Now, she worries the outcome of her case will discourage women and girls from reporting to police or pursuing justice through the courts.

“What message is the criminal justice system sending to other survivors? It’s telling them that you don’t matter. It’s actually further silencing and quashing voices of survivors. It’s not setting a precedent for more abuse victims to come forward. It’s not saying you can rely on us, you can trust our Canadian justice system,” she says.

“It’s not like somebody stole my purse or someone robbed the bank. This is a sexual assault case, very few make it to trial in the first place. Crown hardly takes on these cases.Here we have a guilty verdict. We made it all the way through my sisters and I. We were committed, we were dedicated, and it’s not just about justice for me and my sisters. This is actually setting a precedent for all survivors.”

Data shows Jeeti is right. According to Statistics Canada, only one in 10 sexual assaults that are reported to police results in a conviction. Cases where the perpetrator is a family member, and historical cases are less likely to make it to court.

One in five cases where a report to police is made more than a year after the attack sees the inside of a courtroom after charges are laid. On the other hand, assaults that are reported on the day they occur go to court 53 per cent of the time.
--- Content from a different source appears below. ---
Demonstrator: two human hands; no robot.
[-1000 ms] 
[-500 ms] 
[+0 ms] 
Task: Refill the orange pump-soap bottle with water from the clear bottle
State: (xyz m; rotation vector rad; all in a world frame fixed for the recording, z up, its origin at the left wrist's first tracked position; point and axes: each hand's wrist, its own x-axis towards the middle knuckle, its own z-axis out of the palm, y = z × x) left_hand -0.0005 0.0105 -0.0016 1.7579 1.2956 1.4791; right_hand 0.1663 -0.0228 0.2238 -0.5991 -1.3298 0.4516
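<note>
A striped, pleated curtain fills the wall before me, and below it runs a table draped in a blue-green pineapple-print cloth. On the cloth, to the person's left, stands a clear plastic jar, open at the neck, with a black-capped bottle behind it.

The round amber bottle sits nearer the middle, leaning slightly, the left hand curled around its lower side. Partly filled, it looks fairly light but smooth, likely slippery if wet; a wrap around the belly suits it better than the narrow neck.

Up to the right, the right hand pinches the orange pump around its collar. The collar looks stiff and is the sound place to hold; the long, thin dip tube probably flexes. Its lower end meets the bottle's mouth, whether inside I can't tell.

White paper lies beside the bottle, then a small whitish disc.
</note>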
While 64 per cent of cases of stranger sexual assault go to court, only 36 per cent of those involving a family member have the same fate.

‘Not a survivor-centric system’

For survivors like Jeeti whose cases wind their way through the system, the process of reporting to police, of testifying in court and being cross-examined for hours too often compounds the harm of being victimized and sexually assaulted.

“The system is not a survivor-centric system, the system actually adds more trauma. You not only revisit old trauma, but you are retraumatized again, and again, and again. It seems like that’s the way the system is set up. So, if you’re looking to find healing, the criminal justice system is not the place that one finds healing,” she says.

“There’s a lot of energy time and money that one has to spend on themselves to find their wholeness and their completeness, and the criminal justice system is just a place where I felt my energy and my resources were just being depleted — that means emotionally, physically financially. ”

Jeeti says it was “heart-wrenching” not being able to be with her sisters because of the pandemic when last week’s decision came down

“We’re so used to, through this journey, being together on such important dates. Our life has been nothing but waiting for dates and being together on certain dates over the last 14 years since this has been going on, “she says.

“Having to be in our own places away from each other, it’s just not the same over the phone, it’s not the same via technology. We can’t actually physically hold each other and console each other and offer each other hope.”

Because we are girls

The Pooni sisters’ case is chronicled in the 2019 documentary Because We are Girls. 

The film shows how the three sisters supported each other through the case, travelling to court together, confronting their parents together, and Bhangra dancing in the snow-covered streets of Williams Lake after the guilty verdict was handed down. Jeeti says they made the film as a way to confront the shame and stigma surrounding sexual assault. The sisters have received countless messages of support and gratitude from other survivors.

“I knew how much I had suffered, and I knew how much the culture suppresses, and the oppression that we all face, when it comes to sexual assault and having to be silent about it for all these years,” she says.

“The film, it’s just doing miracles across the world.”